Se escribe entonces, o al menos yo he tratado de hacerlo así, para enfrentar esta condición de permanente atropello. En La sed del ojo, por ejemplo, se fotografía lo prohibido, es decir, la desnudez del cuerpo femenino, en medio de la represión moralista del Segundo Imperio francés. En Lejos de Roma se escribe poesía desde un exilio impuesto por la autoridad de César Augusto. En Los derrotados se descubren las flores y sus secretos innombrables en medio de las guerras bobas pero catastróficas de la independencia colombiana. En Tríptico de la infamia se pinta el Nuevo Mundo descubierto por Europa entre el exterminio indígena y las luchas religiosas del siglo XVI. En La sombra de Orión se dibuja un mapa gigantesco de la muerte y se catalogan los sonidos dejados por una multitud anónima mientras en Medellín se ha instalado el pavor de la desaparición forzada. Al escribir estas novelas, me permito confesarlo, he sentido como si me estuviera aferrando a una de esas ramas que tienen la virtud de crecer, y sin duda florecer, al borde de los precipicios. Porque también se escribe no sólo pensando en la caída o en los efectos lancinantes del horror que el hombre le provoca a su prójimo, sino porque, además, creo en las fugaces expresiones del florecimiento que cada día intentamos sembrar en ese mismo prójimo.

No podría pasar por alto el espacio social desde donde he escrito la mayor parte de mis libros. Lo he hecho sabiéndome integrante de una comunidad universitaria, reconociéndome profesor y también el aprendiz de curiosidad insaciable que siempre he sido. La Universidad de Antioquia, en la cual trabajo, como la Universidad Veracruzana, que hoy me condecora, son de esencia pública. Singular correspondencia que me llena de orgullo y eleva en mí eso que podría llamarse dignidad intelectual. Pero que también me mantiene alerta porque estos espacios, sin duda utópicos, corren el peligro constante de la amenaza y la agresión.

Todos los aquí presentes somos conscientes de que la universidad latinoamericana es el resultado de una larga, emocionante y accidentada historia. En ella muchas veces la imposición de un conocimiento ha prevalecido y, en otras, la discusión democrática ha sido la consigna esencial para defender. La universidad tunjana donde yo publiqué, en una de sus paredes, el primero de mis escritos, y la Universidad de Antioquia, en la que soy docente, son lugares tocados por una paradoja alarmante. Por un lado, allí vamos a estudiar y a enseñar, a practicar cada día el asombro y los avances en el adiestramiento de una profesión anhelada. Y todo esto lo intentamos llevar a cabo rodeados no de las mejores condiciones, pero sí convencidos de que debemos mantener en pie el sueño que significa el desarrollo de toda educación.

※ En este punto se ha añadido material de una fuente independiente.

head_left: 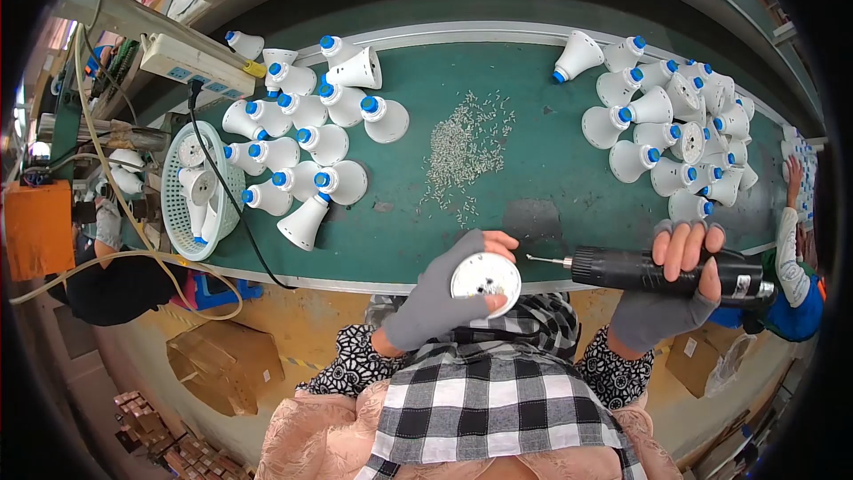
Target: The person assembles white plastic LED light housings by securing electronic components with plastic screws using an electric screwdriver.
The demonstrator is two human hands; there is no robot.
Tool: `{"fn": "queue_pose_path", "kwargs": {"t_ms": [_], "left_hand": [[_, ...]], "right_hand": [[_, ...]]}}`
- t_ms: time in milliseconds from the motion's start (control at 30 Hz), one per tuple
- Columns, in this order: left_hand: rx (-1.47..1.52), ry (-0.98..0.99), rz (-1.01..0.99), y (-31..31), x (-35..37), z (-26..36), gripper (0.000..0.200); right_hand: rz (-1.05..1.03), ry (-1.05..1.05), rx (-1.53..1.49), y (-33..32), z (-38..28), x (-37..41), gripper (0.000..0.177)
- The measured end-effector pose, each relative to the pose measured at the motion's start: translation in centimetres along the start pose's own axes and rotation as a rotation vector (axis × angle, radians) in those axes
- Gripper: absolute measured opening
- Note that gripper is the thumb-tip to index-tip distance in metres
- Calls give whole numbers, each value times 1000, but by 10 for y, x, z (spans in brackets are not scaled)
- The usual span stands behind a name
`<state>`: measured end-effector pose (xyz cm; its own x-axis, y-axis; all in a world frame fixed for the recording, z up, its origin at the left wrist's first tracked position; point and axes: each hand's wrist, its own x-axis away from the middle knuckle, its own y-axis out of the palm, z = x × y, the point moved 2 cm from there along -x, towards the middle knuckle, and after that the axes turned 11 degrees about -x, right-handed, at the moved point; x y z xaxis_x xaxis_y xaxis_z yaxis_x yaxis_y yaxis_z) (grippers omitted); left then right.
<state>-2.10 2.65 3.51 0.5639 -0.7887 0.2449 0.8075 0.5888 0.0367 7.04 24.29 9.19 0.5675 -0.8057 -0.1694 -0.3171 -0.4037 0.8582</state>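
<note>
My left hand (444,289), in a grey fingerless glove, holds a round white housing (485,283) with its open face up, near the table's front edge. Dark spots show inside it. To its right, my right hand (675,280), gloved the same way, is wrapped round a black electric screwdriver (613,267). The tool lies level, its thin bit (549,260) pointing left, apart from the housing. Beyond my hands a pile of small screws (466,147) is spread on the green table (524,71).
White cone-shaped housings with blue caps stand in groups at left (302,111) and right (625,160). A green basket (233,182) holds several white parts. A power strip (197,62) with a black cable (218,173) is at left. Other people sit at far left (115,289) and right (791,302).
</note>
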Motion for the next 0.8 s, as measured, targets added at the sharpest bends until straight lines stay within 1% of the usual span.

Pero, por otro lado, en estas universidades se trasuntan los vacíos de un proyecto nacional. Entonces, esa maravillosa conjunción de la academia platónica y el liceo aristotélico, del jardín epicúreo y la puerta estoica, del claustro eclesiástico y el gabinete monárquico, del aula republicana y el salón democrático, de la casa madre indígena y la oralidad afrodescendiente, se ve de pronto vapuleada por los violentos de todo tipo. Se torturan y asesinan estudiantes, profesores y empleados, o se condenan sus destinos al tenebroso limbo de la desaparición forzada. Y ocurre que el estigma de la bestia afrenta una y otra vez la sabiduría de los hombres de conocimiento. Es, pues, frente a esa violencia, procedente de oscuros poderes de la política y la economía, que debemos actuar con lucidez y firmeza. Es frente a ella que cada palabra que yo escribo se levanta

Xalapa, 19 de mayo de 2023

*Discurso leído en la ceremonia de otorgamiento del Doctorado Honoris Causa a Pablo Montoya por su amplia y destacada trayectoria literaria y académica. Xalapa, 19 de mayo de 2023.